- Russian: Жук-олень
- Directed by: Ladislas Starevich
- Release date: 1910;
- Country: Russian Empire

= Lucanus Cervus (film) =

Lucanus Cervus (Жук-олень) is a 1910 Russian short film directed by Ladislas Starevich. It was the first puppet stop motion animation in history, consisting of two preserved male stag beetles (Lucanus cervus) their legs replaced by wire, animated fighting one another over a mate.

== Production ==
Starevich created Lucanus Cervus in 1910 while he was director of the Museum of Natural History in Kaunas, Lithuania. He had been commissioned to produce four nature documentaries.

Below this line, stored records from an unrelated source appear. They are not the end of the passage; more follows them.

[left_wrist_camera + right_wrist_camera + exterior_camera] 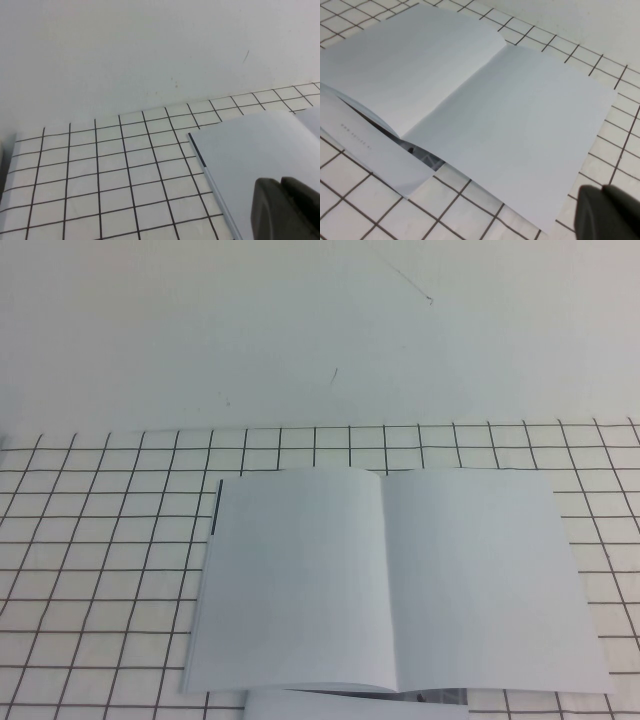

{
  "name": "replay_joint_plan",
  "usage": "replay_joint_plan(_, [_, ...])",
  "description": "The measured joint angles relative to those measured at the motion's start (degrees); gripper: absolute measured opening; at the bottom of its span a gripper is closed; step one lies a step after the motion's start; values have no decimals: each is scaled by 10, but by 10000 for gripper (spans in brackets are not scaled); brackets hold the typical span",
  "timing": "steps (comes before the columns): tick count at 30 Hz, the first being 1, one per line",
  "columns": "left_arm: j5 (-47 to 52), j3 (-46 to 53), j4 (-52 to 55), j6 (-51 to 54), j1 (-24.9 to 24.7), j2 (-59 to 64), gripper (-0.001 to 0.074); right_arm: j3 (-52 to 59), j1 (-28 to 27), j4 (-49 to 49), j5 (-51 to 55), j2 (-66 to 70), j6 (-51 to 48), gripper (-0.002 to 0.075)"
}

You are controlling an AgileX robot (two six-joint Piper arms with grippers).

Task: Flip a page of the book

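Observation:
The book (390, 580) lies open and flat on the checked cloth, and both facing pages are plain white. No face with rows of photos shows, so I cannot tell which sheet is the page. Neither gripper shows in the high view. In the left wrist view my left gripper (281, 182) hovers over the book's (255, 150) left page near its outer edge, fingers together and empty. In the right wrist view my right gripper (602, 191) is off the near right corner of the book (470, 100), over the cloth, fingers together and empty.
A second booklet (350, 706) shows as a white edge under the book's near side, also in the right wrist view (375, 150). The white cloth with black grid lines (100, 570) covers the table. A plain white wall (300, 330) stands behind.

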Motion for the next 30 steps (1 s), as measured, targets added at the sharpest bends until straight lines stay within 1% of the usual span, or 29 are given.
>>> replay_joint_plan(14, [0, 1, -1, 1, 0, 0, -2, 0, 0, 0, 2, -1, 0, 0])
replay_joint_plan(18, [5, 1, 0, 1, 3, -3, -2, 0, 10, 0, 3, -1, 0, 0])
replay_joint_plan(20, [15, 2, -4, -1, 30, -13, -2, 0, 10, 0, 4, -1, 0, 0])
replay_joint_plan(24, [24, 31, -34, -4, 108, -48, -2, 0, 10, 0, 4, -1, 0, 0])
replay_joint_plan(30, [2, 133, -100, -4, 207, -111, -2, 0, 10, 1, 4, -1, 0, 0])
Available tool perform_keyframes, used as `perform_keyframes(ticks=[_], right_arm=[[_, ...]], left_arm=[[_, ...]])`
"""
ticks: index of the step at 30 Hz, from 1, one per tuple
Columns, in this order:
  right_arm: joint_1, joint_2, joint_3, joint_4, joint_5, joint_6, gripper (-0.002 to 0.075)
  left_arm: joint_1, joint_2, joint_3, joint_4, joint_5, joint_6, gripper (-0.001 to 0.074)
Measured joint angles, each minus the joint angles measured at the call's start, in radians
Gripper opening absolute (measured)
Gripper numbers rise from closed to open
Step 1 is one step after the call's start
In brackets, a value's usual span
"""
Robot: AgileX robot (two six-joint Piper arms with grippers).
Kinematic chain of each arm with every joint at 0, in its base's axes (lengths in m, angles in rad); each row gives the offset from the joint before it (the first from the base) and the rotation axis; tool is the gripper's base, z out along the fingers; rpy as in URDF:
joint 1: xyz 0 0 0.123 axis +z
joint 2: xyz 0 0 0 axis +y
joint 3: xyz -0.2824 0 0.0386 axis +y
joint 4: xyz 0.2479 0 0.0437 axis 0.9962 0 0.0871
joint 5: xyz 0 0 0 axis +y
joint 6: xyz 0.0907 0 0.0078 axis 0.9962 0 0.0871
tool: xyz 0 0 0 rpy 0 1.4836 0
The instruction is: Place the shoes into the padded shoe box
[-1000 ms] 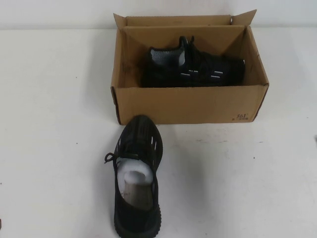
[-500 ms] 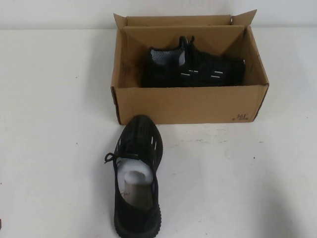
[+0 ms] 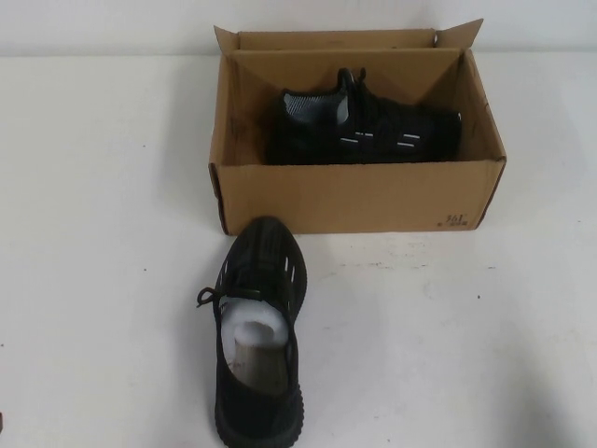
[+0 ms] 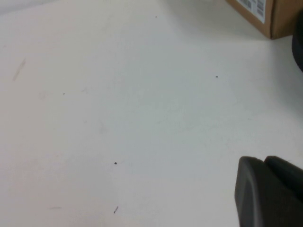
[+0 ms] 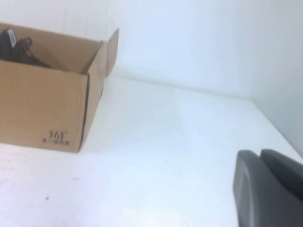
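You had one black knit sneaker (image 3: 359,126) already lying on its side in the upper half of the brown cardboard shoe box (image 3: 354,196), in the upper centre of the high view. The second sneaker (image 3: 256,327) stood upright on the white counter (image 3: 466,355) in the lower centre, its toe just short of the box's front wall, white paper stuffing (image 3: 250,327) showing in its opening.

Neither arm appeared in the high view. The left hand (image 4: 270,191) showed only as a dark edge at the lower right of its wrist view, over bare counter; the right hand (image 5: 267,189) likewise, at the lower right of its view, facing the box's printed corner. I could not tell whether either was wide or narrow.

For the next pickup, you would probably have done best gripping the sneaker across its midfoot, lifting it clear of the front wall, and laying it in the free strip along the box's near side.
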Motion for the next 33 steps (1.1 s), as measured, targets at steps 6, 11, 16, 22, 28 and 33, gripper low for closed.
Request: perform_keyframes(ticks=[6,11,16,22,28,33], right_arm=[[0.000,0.000,0.000,0.000,0.049,0.002,-0.0006],[0.000,0.000,0.000,0.000,0.161,0.002,-0.0006],[0.000,0.000,0.000,-0.003,0.301,0.030,-0.0006],[0.000,0.000,0.000,-0.004,0.301,0.030,-0.0006],[0.000,0.000,0.000,-0.004,0.301,0.030,-0.0006],[0.000,0.000,0.000,-0.004,0.301,0.030,-0.0006]], left_arm=[[0.000,0.000,0.000,0.000,0.000,0.000,-0.0005],[0.000,0.000,0.000,0.000,0.002,0.000,-0.0005],[0.000,0.000,0.000,0.000,0.002,0.000,-0.0005],[0.000,0.000,0.000,0.000,0.002,0.000,-0.0005],[0.000,0.000,0.000,0.000,0.002,0.000,-0.0005],[0.000,0.000,0.000,0.000,0.002,0.000,-0.0005]])
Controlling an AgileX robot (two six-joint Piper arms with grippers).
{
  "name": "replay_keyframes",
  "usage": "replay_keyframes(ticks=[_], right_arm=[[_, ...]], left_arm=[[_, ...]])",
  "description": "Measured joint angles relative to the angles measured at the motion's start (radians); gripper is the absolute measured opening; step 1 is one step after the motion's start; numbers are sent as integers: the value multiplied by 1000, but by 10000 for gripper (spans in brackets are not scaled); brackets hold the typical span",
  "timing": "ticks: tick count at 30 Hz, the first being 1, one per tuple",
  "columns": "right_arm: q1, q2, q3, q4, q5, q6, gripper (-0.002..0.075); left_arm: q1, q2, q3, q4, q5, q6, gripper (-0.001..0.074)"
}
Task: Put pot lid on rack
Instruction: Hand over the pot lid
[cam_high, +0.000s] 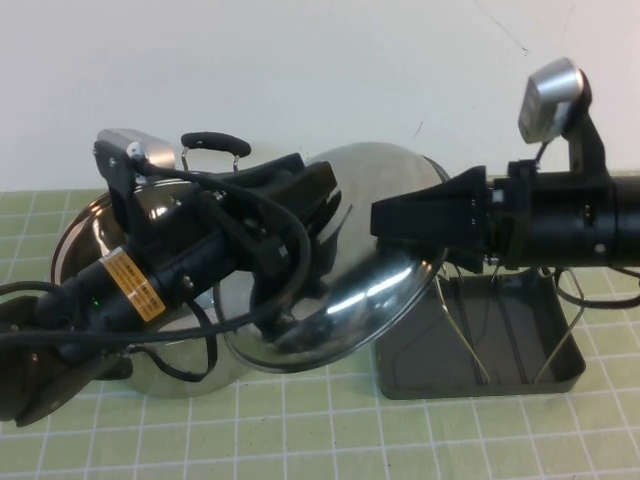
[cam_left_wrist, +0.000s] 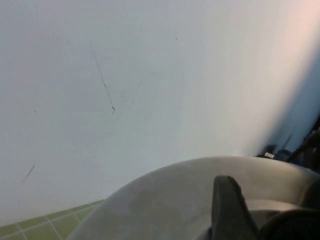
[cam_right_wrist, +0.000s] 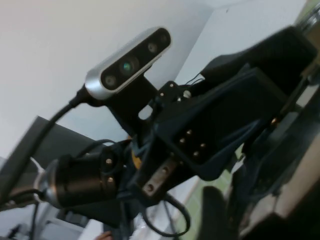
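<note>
1. Pot lid (cam_high: 345, 290): held tilted on edge above the tabletop (cam_high: 300, 430), at centre of the high view, domed face toward 3 o'clock. Its lower rim sits just beside the rack's near-left corner.
2. Rack (cam_high: 480, 370): dark tray at 4 o'clock from the lid, wire loops upright, no lid seated in it.
3. Left claw (cam_high: 315, 195): reaches in from 8 o'clock and meets the lid's upper rim. It appears closed on the pot lid; the left wrist view shows one finger (cam_left_wrist: 227, 205) against the steel.
4. Right claw (cam_high: 400, 222): extends from 3 o'clock, tip at the lid's domed face. Whether it is wide or narrow cannot be told.
5. Pot (cam_high: 110, 225): behind the left arm at 9 o'clock, uncovered.
6. Step in hand, as judged: transfer of the lid toward the rack.
7. Next move calls for carrying the lid toward 4 o'clock, keeping it upright, and lowering its rim between two wire loops before release.
</note>
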Motion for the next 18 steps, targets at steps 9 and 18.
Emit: replay_keyframes(ticks=[9,18], right_arm=[[52,8,-49,32,-22,-37,173],[52,-27,-74,-11,-87,-143,83]], left_arm=[[2,0,-8,-20,-20,-55,310],[30,-1,-8,-5,-12,-93,564]])
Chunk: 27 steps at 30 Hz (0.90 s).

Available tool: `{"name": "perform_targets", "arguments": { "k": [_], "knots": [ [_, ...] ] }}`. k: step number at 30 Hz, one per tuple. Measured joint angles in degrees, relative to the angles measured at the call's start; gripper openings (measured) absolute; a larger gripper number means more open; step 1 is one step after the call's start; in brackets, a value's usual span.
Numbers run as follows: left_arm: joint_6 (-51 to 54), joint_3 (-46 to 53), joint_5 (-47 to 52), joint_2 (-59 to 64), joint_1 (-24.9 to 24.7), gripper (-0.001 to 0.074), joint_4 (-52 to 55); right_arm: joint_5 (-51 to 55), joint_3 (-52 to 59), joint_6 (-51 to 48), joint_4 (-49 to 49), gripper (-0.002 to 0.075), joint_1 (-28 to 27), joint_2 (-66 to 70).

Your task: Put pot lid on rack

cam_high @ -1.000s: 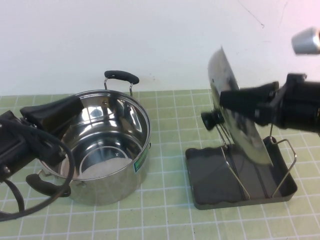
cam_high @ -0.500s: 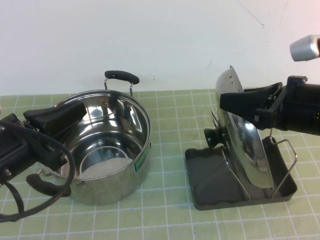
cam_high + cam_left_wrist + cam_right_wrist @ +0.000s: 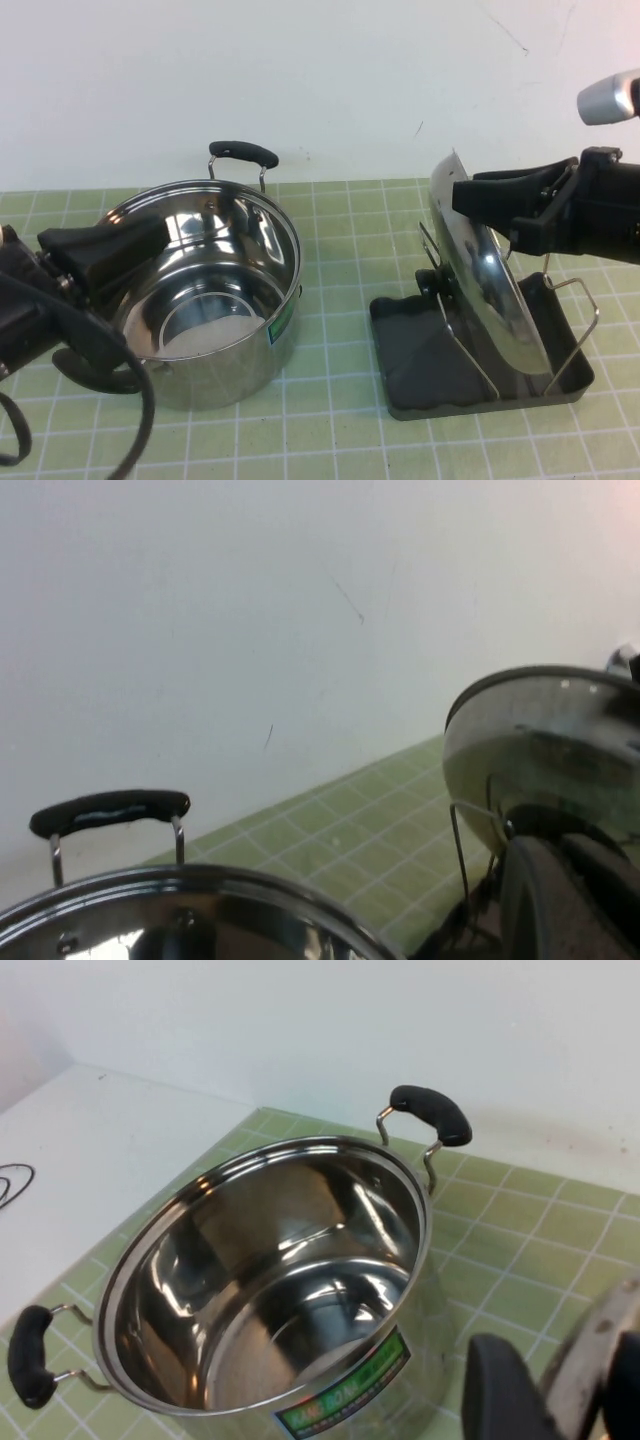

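The shiny pot lid (image 3: 490,280) stands on edge in the dark grey rack (image 3: 420,350) and leans against its wire loops. Its black knob (image 3: 437,283) faces the pot. My right gripper (image 3: 458,197) is at the lid's upper rim with a finger on each side, shut on it. In the right wrist view the lid's rim (image 3: 600,1345) sits between the fingers of the right gripper (image 3: 575,1360). My left gripper (image 3: 150,232) hovers over the pot's left rim, shut and empty. The left wrist view shows the left gripper (image 3: 565,848), the lid (image 3: 540,730) and a rack wire (image 3: 455,840).
The steel pot (image 3: 215,340) with two black handles stands open at the left of the green tiled mat, and also shows in the right wrist view (image 3: 250,1165). A white wall runs along the back. Bare tiles lie between the pot and the rack.
The lid has come down from above the rack and now rests in it against the wires. My right gripper shifted slightly right with it. My left arm drifted a little lower and left.
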Motion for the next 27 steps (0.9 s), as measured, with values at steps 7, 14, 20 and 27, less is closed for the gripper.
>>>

Starevich had originally intended to film live stag beetles rutting over a mate, but the stage lighting in use at the time would quickly kill the nocturnal insects. Instead, Starevich experimented with making articulated puppets out of dried stag beetle specimens. He fitted them with wires glued to their abdomens by sealing wax, replacing their legs. He drew each position of movement and composed each position before shooting the insects with a frequency of sixteen frames per second, the maximum at the time. Starevich animated these puppets with stop-motion to recreate their fighting behavior as accurately as possible.

The result was not only the first recorded use of puppetry in film, but the first use of dead insects as stop-motion puppets. Starevich would make widespread use of stop-motion throughout his career as a filmmaker and animator. The unusual idea was reportedly inspired by the short film Les allumettes Animées (The Animated Matches) (1908) by French animator Émile Cohl.